- Task goal: This exercise calls for the whole listing to be given again exactly, without images.

- Input data:
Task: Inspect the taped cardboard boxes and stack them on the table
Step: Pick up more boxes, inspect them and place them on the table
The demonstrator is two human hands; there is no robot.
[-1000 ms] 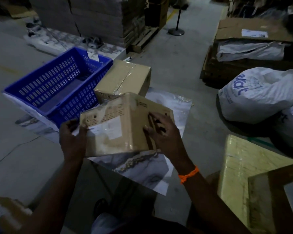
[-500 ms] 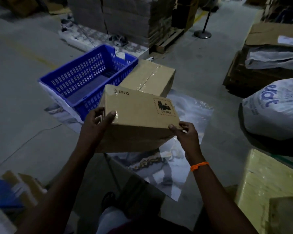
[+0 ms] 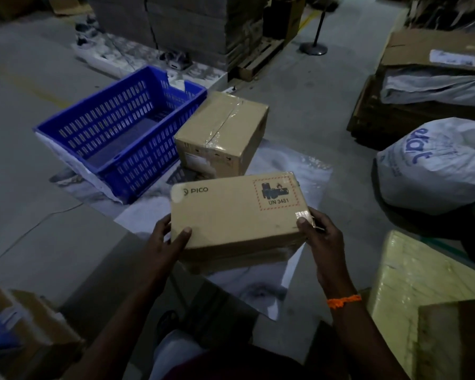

- Exercise response:
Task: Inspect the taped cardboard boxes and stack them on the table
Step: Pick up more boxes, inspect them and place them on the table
The demonstrator is two human hands; there is no robot.
[-1000 ms] 
[-500 ms] 
[+0 ms] 

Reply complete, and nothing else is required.